Starting with the line containing "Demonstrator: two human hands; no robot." and going on through the line containing "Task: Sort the", return the lines of the data below exactly, and only those.

=== Section Start ===

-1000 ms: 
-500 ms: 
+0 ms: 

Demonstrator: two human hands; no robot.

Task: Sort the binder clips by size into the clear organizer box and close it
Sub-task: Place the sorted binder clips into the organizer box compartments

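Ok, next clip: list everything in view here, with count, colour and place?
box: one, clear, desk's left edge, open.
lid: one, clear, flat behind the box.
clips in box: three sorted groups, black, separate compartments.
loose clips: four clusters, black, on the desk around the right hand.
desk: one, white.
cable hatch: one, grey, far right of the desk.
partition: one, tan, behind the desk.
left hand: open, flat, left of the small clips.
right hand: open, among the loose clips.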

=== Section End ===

→ ANSWER BOX
Demonstrator: two human hands; no robot.

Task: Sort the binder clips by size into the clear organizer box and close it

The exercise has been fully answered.